Si faltan centros de información, si falta protección o esta es muy lenta, y si falta pedagogía feminista, habrá qué preguntarse en dónde invierten los fondos del Pacto de Estado para la lucha contra la violencia machista todos los pequeños municipios de España. Demasiadas veces vemos que toda la lucha contra el machismo se concentra únicamente en las campañas del 8M y el 25N, con un despliegue de pancartas y reparto de merchandising en el mejor de los casos, y concursos de cocina en el peor. Dinero que bien invertido en jornadas de información sobre todos los tipos violencia de género, es decir, sensibilización, educación desde la infancia y prevención, mejoraría la vida de muchas mujeres.
Mientras, el gran elefante en la habitación del rural sigue siendo la dependencia económica. En el conjunto del Estado solo 3 de cada 10 explotaciones tienen una mujer al mando, un raquítico 3,6% de las mujeres son cotitulares de la explotación que tienen con su pareja (a pesar de que la mayoría de ellas colaboran en la explotación), y apenas 1 de cada 21 personas son mujeres presidentas en las cooperativas agrarias. Y lo peor: menos de la mitad de las agricultoras cotizan por su trabajo y otras son dadas de alta apenas los últimos años previos a su jubilación.
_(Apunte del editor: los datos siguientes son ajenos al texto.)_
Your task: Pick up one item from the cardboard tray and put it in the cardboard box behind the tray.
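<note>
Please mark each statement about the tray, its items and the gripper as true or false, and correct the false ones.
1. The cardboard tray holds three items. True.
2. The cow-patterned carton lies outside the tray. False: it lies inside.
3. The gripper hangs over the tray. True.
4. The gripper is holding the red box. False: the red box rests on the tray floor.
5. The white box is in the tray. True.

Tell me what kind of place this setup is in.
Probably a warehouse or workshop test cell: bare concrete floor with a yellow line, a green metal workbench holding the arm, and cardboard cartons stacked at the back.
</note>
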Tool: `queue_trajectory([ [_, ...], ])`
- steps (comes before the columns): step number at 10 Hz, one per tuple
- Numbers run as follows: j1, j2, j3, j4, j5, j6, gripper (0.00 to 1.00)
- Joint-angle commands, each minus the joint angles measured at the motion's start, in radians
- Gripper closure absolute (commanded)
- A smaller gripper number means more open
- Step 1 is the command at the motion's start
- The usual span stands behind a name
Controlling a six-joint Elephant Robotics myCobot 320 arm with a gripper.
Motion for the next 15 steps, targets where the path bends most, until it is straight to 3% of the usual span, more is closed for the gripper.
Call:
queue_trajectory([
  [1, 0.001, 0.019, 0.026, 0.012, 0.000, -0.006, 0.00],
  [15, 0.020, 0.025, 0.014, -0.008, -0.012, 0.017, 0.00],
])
Carecer de autonomía económica se convierte, pues, en una poderosa tela de araña que envuelve a las mujeres que nunca han trabajado fuera de las explotaciones familiares mientras cuidan de pequeños y mayores que a su vez, dependen de ellas. No solo eso, una no se puede ir de un día para otro con veinte vacas a las que ordeñar al día siguiente. Son los animales, son los hijos, son los padres o los suegros con los que a veces se comparte casa o hacienda y entornos en donde familias enteras se conocen. En este contexto, separarse puede suponer una heroicidad que acabe con enfrentamientos familiares o vecinales, y un éxodo involuntario de la mujer hacia otro lugar.
Si el rural no somos nada, pero al rural hay que atenderlo y dotarlo de una buena red de servicios públicos (pediatras, escuelas rurales con profesores de apoyo, Centros de Información a la Mujer y líneas de autobuses frecuentes) que garanticen una cierta igualdad. Muchas veces, las asociaciones de mujeres rurales son la primera línea de conexión con los servicios sociales para las mujeres maltratadas (FADEMUR tiene delegaciones en donde, directamente, se encierran con las víctimas para protegerlas). Ellas son el ejemplo del mejor activismo, ese que se profesionaliza y ayuda a mejorar directamente la vida de las mujeres. Las redes del rural siempre han funcionado como una valiosa herramienta de inclusión social y han suplido muchas carencias pero el asociacionismo no puede solo. Dicho de otro modo: si quieren que las familias jóvenes vuelvan al rural, inviertan en el rural.